WHAT IS EXPECTED - Look through the entries below and report every line that has "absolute".

PROVIDED DATA -
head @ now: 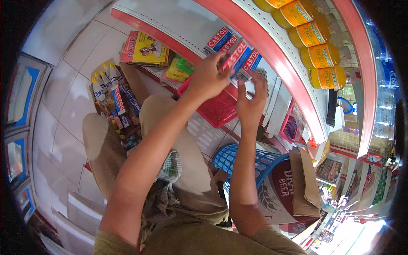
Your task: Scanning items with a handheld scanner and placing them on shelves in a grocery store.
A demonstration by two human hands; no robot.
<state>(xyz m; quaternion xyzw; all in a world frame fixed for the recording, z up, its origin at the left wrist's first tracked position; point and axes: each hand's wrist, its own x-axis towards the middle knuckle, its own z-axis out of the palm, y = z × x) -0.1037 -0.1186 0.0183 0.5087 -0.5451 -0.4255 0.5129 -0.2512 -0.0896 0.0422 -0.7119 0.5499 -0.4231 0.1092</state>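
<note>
My left hand (212, 75) grips a red, white and blue Castol glue box (238, 54) by its left side, just above a shelf. My right hand (254, 97) is at the lower end of that box, thumb and fingers curled near a blue-and-white box end (241, 76). Whether the right fingers grip it is hard to tell. More Castol boxes stand behind on the white metal shelf (178, 16), one of them a red-lettered box (219, 39). Beside my knee, an open cardboard carton (135, 76) holds white bottles with yellow caps (113, 75) and another Castol box (118, 100).
A red plastic basket (218, 110) lies below the shelf, near a stack of yellow and pink books (148, 47). A blue lattice basket (234, 153) with cardboard (304, 185) stands on my right. Orange drink bottles (314, 41) line the upper shelf, whose red edge (271, 41) overhangs my hands.
</note>
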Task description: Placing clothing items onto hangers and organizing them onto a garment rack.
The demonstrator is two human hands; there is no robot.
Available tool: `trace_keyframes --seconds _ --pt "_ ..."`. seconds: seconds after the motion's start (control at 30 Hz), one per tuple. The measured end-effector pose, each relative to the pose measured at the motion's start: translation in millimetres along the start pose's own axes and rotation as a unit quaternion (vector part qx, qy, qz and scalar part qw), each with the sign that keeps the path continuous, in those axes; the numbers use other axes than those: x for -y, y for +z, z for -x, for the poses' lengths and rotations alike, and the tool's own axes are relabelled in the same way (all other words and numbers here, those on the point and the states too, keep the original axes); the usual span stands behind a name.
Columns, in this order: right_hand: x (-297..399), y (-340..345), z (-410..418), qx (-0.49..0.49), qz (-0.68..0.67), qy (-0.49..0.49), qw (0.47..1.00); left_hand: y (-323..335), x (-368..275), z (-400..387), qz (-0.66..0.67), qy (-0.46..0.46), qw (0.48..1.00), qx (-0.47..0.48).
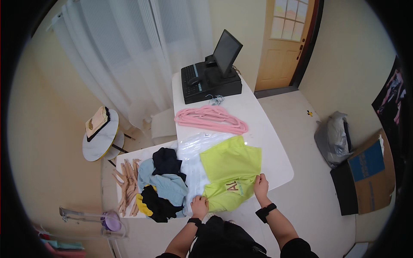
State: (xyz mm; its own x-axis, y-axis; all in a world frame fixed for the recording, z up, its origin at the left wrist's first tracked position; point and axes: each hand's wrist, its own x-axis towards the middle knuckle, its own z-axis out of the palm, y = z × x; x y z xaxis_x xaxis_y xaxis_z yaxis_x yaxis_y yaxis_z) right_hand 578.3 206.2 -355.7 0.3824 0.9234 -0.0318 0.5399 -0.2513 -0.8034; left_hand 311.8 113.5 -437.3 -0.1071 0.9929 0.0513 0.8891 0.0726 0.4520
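Observation:
A lime-green T-shirt [230, 161] with a printed design on its lower part lies on the white table in front of me, its near part bunched. My left hand [199, 206] is at its lower left edge, fingers bent on the fabric. At the right edge my right hand [261, 185] pinches the shirt between thumb and fingers. Clear plastic bags [193, 151] lie left of the shirt and partly under it. Farther left is a pile of clothes: a navy garment [166, 161], a light blue garment [167, 187] and a black and yellow garment [159, 203].
Pink hangers [211, 119] lie beyond the shirt, before a black cash register [211, 77]. Wooden hangers [128, 187] rest at the table's left end. A small round table [111, 142] holds folded clothes. On the right floor stand a grey plastic bag [335, 138] and a cardboard box [371, 180].

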Motion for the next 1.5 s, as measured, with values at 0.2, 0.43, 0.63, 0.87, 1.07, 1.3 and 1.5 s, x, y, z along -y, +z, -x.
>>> trace_keyframes --seconds 0.2,0.43,0.63,0.87,1.07,1.3,1.5 --pt "-38 -2 2 0.060 0.139 0.139 0.979 5 -9 -18 0.086 0.071 0.991 -0.067" --pt "35 41 24 0.089 0.145 -0.242 0.955 9 9 -43 0.536 -0.139 0.799 0.235" --pt "63 99 26 0.192 0.342 -0.362 0.846 -19 0 -50 0.681 -0.239 0.658 0.214" --pt "47 100 -34 0.066 0.298 -0.191 0.933 -61 -15 -57 0.361 -0.017 0.925 0.115" --pt "52 2 -113 -0.223 0.031 0.018 0.974 -112 -32 -67 0.239 0.010 0.971 -0.009" --pt "3 -61 -119 -0.043 0.279 0.082 0.956 -136 -67 -84 0.281 0.064 0.920 -0.266" --pt "89 -14 -101 0.231 0.012 -0.392 0.890 -146 -110 -90 0.330 0.100 0.922 -0.175"
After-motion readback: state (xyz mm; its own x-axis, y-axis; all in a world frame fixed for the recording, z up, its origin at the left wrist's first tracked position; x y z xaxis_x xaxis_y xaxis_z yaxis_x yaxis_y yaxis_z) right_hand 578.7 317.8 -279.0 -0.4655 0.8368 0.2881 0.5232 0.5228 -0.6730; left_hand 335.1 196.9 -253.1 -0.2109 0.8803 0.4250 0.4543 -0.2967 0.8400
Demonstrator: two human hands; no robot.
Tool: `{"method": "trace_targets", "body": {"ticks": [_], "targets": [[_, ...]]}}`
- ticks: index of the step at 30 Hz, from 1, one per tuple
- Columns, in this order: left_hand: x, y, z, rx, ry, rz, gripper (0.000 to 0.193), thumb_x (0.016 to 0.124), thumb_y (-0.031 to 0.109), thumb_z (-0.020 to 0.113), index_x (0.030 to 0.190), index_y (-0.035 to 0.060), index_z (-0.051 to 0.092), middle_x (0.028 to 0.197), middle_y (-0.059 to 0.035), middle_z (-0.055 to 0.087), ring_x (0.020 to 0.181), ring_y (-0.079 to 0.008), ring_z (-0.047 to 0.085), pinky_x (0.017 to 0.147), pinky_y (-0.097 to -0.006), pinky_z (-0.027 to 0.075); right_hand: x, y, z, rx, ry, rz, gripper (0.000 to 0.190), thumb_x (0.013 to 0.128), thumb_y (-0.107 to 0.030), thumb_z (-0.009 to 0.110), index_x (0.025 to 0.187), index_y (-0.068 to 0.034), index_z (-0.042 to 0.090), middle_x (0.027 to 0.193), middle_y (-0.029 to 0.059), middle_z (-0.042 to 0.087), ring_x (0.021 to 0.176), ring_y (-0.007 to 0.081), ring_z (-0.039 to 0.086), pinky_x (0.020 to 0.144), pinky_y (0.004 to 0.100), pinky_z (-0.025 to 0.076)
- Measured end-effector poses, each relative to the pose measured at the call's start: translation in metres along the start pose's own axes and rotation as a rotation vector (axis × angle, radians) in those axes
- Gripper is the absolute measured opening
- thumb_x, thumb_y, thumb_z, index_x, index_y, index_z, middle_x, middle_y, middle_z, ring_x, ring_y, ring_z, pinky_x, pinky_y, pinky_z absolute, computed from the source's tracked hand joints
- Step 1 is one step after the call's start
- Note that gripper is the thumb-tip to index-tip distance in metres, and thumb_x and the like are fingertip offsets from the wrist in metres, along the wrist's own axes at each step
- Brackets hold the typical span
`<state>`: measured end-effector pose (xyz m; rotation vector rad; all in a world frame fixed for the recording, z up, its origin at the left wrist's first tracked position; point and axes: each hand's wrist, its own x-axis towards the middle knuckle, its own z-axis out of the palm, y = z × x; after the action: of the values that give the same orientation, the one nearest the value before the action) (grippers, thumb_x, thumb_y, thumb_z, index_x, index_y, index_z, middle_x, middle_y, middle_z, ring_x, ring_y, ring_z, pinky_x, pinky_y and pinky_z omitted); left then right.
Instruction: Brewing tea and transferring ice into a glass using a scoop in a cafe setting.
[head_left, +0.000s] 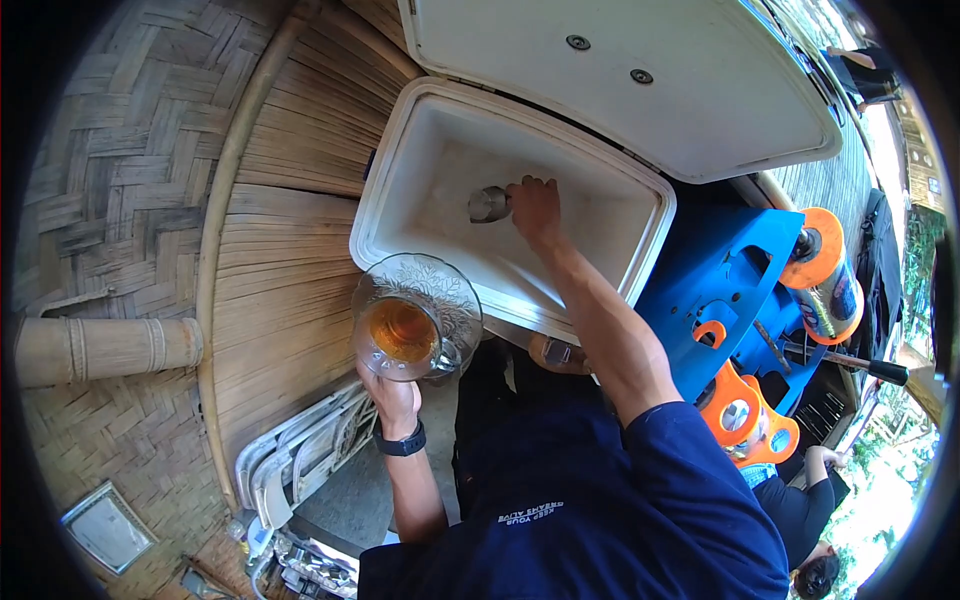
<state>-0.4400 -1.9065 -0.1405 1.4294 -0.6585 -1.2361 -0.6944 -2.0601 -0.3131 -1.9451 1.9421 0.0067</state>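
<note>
My left hand (391, 394), with a dark band on its wrist, supports a clear patterned glass saucer (456, 311) from below. On the saucer stands a glass cup (403, 334) of amber drink, its handle toward my body. The saucer is just outside the near left corner of an open white cooler box (375, 202). Reaching into the box, my right hand (536, 206) grips a small metal scoop or cup (489, 204). The fingertips are partly hidden behind the hand. The cooler's lid (600, 112) is raised along the far side.
Right of the cooler stands a blue frame (675, 277) with orange-ended cylinders (825, 277) and a black-handled lever (889, 372). Slatted panelling (292, 247) borders the left side, with folded chairs (300, 457) below. One person (802, 495) is at lower right, another (862, 75) at upper right.
</note>
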Motion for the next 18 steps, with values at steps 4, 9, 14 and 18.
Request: {"method": "trace_targets", "body": {"ticks": [4, 9, 14, 18], "targets": [[-0.002, -0.002, 0.005, -0.015, 0.036, 0.017, 0.035, 0.097, 0.02, 0.057, 0.126, 0.0014, 0.05, 0.12, -0.0078, 0.058, 0.108, -0.0165, 0.056, 0.096, -0.0324, 0.043, -0.006, -0.008, 0.012, 0.088, 0.121, -0.057, 0.008, 0.08, -0.015, 0.069, 0.088, -0.014, 0.069, 0.089, 0.0073, 0.064, 0.093, 0.0259, 0.061, 0.084, 0.0433, 0.04], [-0.004, 0.001, 0.008, -0.007, -0.021, -0.002, 0.033, 0.097, 0.02, 0.057, 0.124, 0.0011, 0.053, 0.118, -0.0073, 0.059, 0.108, -0.0158, 0.056, 0.095, -0.0323, 0.044, 0.002, -0.004, 0.026, 0.272, 0.089, -0.198, 0.01, 0.081, -0.017, 0.069, 0.089, -0.012, 0.067, 0.089, 0.0056, 0.063, 0.094, 0.0253, 0.06, 0.084, 0.0416, 0.04], [-0.007, 0.007, 0.006, 0.005, 0.003, 0.007, 0.032, 0.098, 0.019, 0.056, 0.123, 0.0005, 0.053, 0.117, -0.0076, 0.06, 0.107, -0.0157, 0.056, 0.095, -0.0326, 0.045, 0.004, -0.002, 0.024, 0.398, -0.059, -0.085, 0.008, 0.08, -0.014, 0.07, 0.086, -0.011, 0.069, 0.089, 0.0063, 0.068, 0.09, 0.0265, 0.064, 0.083, 0.0422, 0.046], [-0.005, 0.009, 0.001, 0.009, 0.009, -0.009, 0.031, 0.098, 0.018, 0.055, 0.124, 0.0001, 0.053, 0.117, -0.0078, 0.06, 0.107, -0.0162, 0.057, 0.094, -0.0323, 0.045, 0.006, 0.019, 0.03, 0.545, -0.228, 0.043, 0.012, 0.079, -0.016, 0.072, 0.089, -0.01, 0.071, 0.092, 0.0079, 0.071, 0.089, 0.0249, 0.068, 0.082, 0.0387, 0.051]]}}
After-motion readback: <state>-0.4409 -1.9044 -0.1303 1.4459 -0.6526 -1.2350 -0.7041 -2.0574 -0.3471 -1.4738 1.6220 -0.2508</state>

OUTPUT OF THE TASK -
- Gripper is the absolute measured opening
- thumb_x, thumb_y, thumb_z, index_x, index_y, index_z, middle_x, middle_y, middle_z, ring_x, ring_y, ring_z, pinky_x, pinky_y, pinky_z absolute, computed from the source's tracked hand joints

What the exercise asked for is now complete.